The collapse of the banking system due to massive fraud and systemic corruption will cost far more than any national government can afford. To get back to "normal" might take 15-20 years and during that time taxes up, spending down, low IR for savers, high IR for borrowers. For example UK banks have written off 300Bn in bad debt, whereas the UK government has "printed" a mere 200Bn to replace it. The transference of debt from the bank to the public is bad enough but the fact there is still a gargantuan sum to find suggests to me that the pain has not even started, never mind "worst is over" nonsense.
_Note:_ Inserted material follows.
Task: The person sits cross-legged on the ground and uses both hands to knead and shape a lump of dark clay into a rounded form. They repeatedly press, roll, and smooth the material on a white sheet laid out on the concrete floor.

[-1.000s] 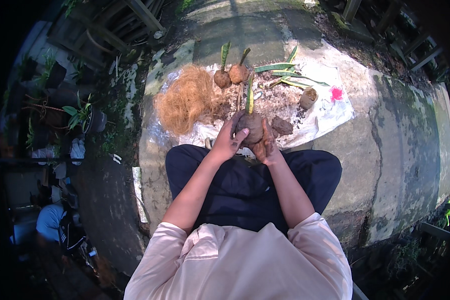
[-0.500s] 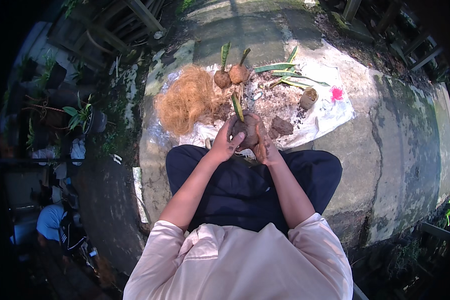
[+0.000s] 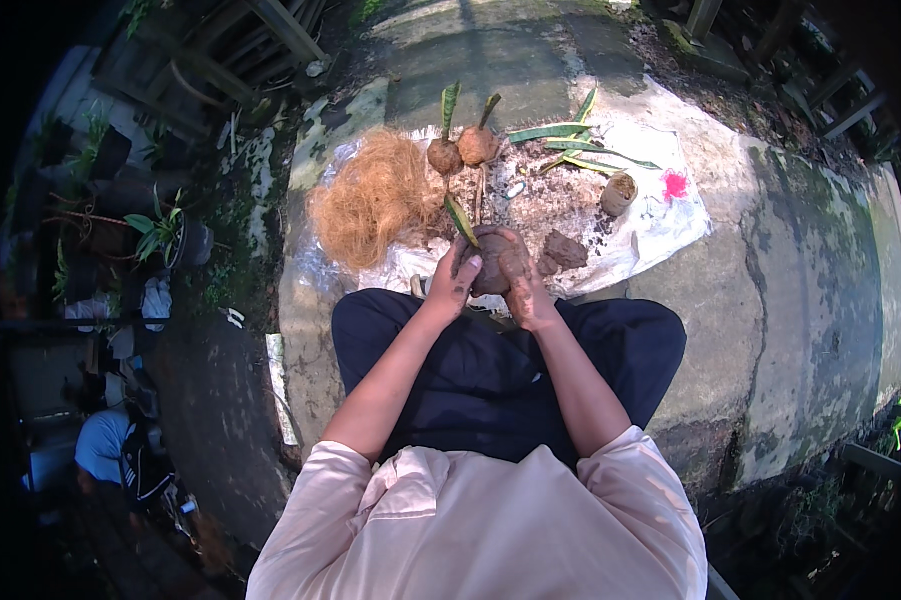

I have repeated given my view that UK house prices will halve. I am beginning to wonder if that is somewhat optimistic (as in they will fall much more).

The issue is whether or not prices deflate gently (the so-called "soft landing") or whether there is a tumultuous "event". The event looks more and more likely driven by the general EU problems. I would like to believe in the soft landing, but it looks impossible if one takes a realistic view of the situations in Spain and Eire.

I accept all your arguments. Question is will the house price crash as you predict in pounds or not.

You should know they are crashing anyway if you count in USD , gold etc .

At 1.42 rate, the house prices have crashed more than 15% anyway in USD in last 2-3 months.

So does it make any difference to people working & living in UK? As of now no change.

Foreign investor are buying stocks in big way

Till UK govt can keep inflation under 5% , let currency go down by 30% or more. It does not matter much.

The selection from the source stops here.